The through-line of Ranen Miao's life has been his steadfast commitment to the social good. The winner of this year's AU Student Essay Contest, Miao chose to write about the Religious Right's use of religious freedom as a license to discriminate, and why it is essential that advocates for church-state separation reclaim the term itself. I recently spoke with Miao in order to get deeper insight into his upbringing and outlook on issues facing society.
Despite having lived his whole life in New Jersey, Miao is the child of two immigrants. Both his parents grew up under the "immensely repressive" regime in communist China. Chinese authoritarianism, which heavily restricted religious practice and all that comes with it (assembly, community, charitable efforts, etc.), says Miao, gives him deep insight into what "religion does and can do and what it's done in the past."
Starting this fall, Miao will begin his first year at Washington University in St. Louis, a prestigious research institution with an enrollment of about 15,000. Miao intends to study political science in order to "give back to [his] community in some way, whether it be through public service or journalism, education or business."
It's the same spirit he has practiced throughout his life.
In high school, Miao engaged in a plethora of community service activities. Not only did he volunteer with Key Club International, the oldest high school community service program in the country, but also with the Red Cross, the Thirst Project and the New Jersey Federation of Food Banks. As he put it, his volunteerism ran the gamut from a Thanksgiving food drive and smaller bake sales to build wells in Africa to food shelters in New Jersey.

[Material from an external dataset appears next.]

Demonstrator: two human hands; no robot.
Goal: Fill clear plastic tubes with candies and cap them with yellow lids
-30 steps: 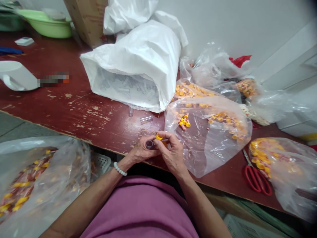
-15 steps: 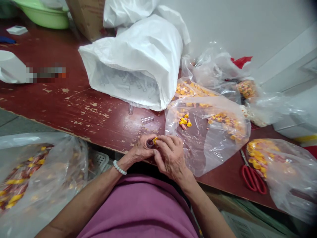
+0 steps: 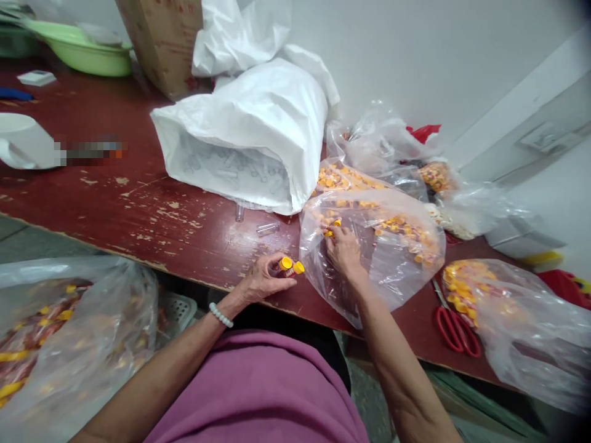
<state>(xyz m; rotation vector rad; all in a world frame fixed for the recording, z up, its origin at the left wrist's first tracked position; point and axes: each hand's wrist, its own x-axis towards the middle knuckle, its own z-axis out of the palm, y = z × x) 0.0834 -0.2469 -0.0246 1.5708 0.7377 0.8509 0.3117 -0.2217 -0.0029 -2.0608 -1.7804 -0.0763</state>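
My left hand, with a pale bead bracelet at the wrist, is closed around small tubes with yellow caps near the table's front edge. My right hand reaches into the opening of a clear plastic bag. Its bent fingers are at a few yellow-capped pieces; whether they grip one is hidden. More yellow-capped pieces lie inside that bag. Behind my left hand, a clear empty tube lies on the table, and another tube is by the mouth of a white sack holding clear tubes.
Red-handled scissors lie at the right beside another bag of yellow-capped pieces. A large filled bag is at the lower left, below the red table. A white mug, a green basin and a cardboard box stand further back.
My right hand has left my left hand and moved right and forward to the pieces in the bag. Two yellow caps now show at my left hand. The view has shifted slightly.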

Volunteer work wasn't his only passion in high school, though. Miao is a debate champion. Ranked first in the country for congressional debate, Miao has traveled to over 12 states and the District of Columbia defending his title.
Congressional debate competition "is a form of debate where you pretend to be a mock legislator and speak on bills and resolutions," he explained. It's what made his research into religious freedom laws in this country come easily. Miao is such an excellent debater, in fact, that he traveled to Germany, Singapore, Slovenia and Taiwan as part of the USA Debate Team.
When I asked Miao what had interested him in submitting to the AU student essay contest, he replied that a few years ago he met the Rev. Barry W. Lynn, the former head of...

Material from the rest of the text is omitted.